Journal Paper/Review - May 23, 2017

Waizel Maria, Todorova Margarita, Masyk Michael, Wolf Katharina, Rickmann Annekatrin, Helaiwa Khaled, Blanke Björn R., Szurman Peter

Citation

Waizel M, Todorova M, Masyk M, Wolf K, Rickmann A, Helaiwa K, Blanke B, Szurman P. Switch to aflibercept or ranibizumab after initial treatment with bevacizumab in eyes with neovascular AMD. BMC Ophthalmol 2017; 17:79.

Type

Journal Paper/Review (English)

Journal

BMC Ophthalmol 2017; 17

Publication Date

May 23, 2017

Brief description/objective

BACKGROUND: To evaluate changes in central macular thickness (CMT) and visual outcome in patients with neovascular age-related macular degeneration (AMD) treated initially with bevacizumab and subsequently switched to either aflibercept or ranibizumab.

METHODS: Observational clinical study was performed. We measured the structural outcome (CMT on SD-OCT; μm) and the visual outcome (best corrected visual acuity (BCVA); logMAR), as follows: before treatment (at baseline), following bevacizumab treatment (switch follow-up) and after switching from bevacizumab to aflibercept- or ranibizumab treatment (final follow-up, AG/, RG).

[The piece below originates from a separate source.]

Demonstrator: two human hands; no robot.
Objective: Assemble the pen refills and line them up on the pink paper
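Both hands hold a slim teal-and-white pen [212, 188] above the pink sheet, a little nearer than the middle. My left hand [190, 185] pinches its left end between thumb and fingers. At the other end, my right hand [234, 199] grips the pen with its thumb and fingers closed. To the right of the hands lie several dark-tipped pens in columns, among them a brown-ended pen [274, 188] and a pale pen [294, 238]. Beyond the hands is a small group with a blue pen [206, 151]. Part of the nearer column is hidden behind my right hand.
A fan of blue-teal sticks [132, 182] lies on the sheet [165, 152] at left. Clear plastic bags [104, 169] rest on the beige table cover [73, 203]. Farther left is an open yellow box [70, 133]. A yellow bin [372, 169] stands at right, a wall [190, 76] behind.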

RESULTS: From a total of 96 eyes treated with intravitreal injections of bevacizumab (10.5 ± 7.6 (mean ± SD)), 58 eyes switched to aflibercept (6.5 ± 3.9; AG) and 38 eyes switched to ranibizumab (7.1 ± 5.3; RG) (≥ 3 injections, each). In addition, these eyes were compared to 37 eyes under bevacizumab monotherapy.

PRIMARY OUTCOME: In the AG, the CMT decreased slightly from 430 ± 220 μm at baseline to 419 ± 212 μm at switch follow-up (p = 0.86), but decreased significantly to 318 ± 159 μm at final follow-up, AG (p < 0.0001). In the ranibizumab group (RG), the CMT increased from 396 ± 174 μm at baseline to 499 ± 333 μm at switch follow-up (p = 0.012), but decreased significantly to 394 ± 202 μm at final follow-up, RG (p = 0.007). Secondary outcome: In the AG, the mean BCVA worsened from logMAR 0.57 ± 0.33 at baseline to 0.63 ± 0.30 at switch follow-up and improved slightly to 0.53 ± 0.71 at final follow-up, AG (p = 0.46). In the RG, mean BCVA worsened from 0.57 ± 0.28 at baseline to 0.64 ± 0.31 at switch follow-up and improved slightly to 0.60 ± 0.36 at final follow-up, RG (p = 0.64).

CONCLUSION: Switching from bevacizumab to either aflibercept, or ranibizumab, has a strong anatomical effect in eyes with neovascular AMD. Nevertheless, even if the switch to aflibercept shows a minimal functional benefit over that to ranibizumab, visual prognosis remains limited.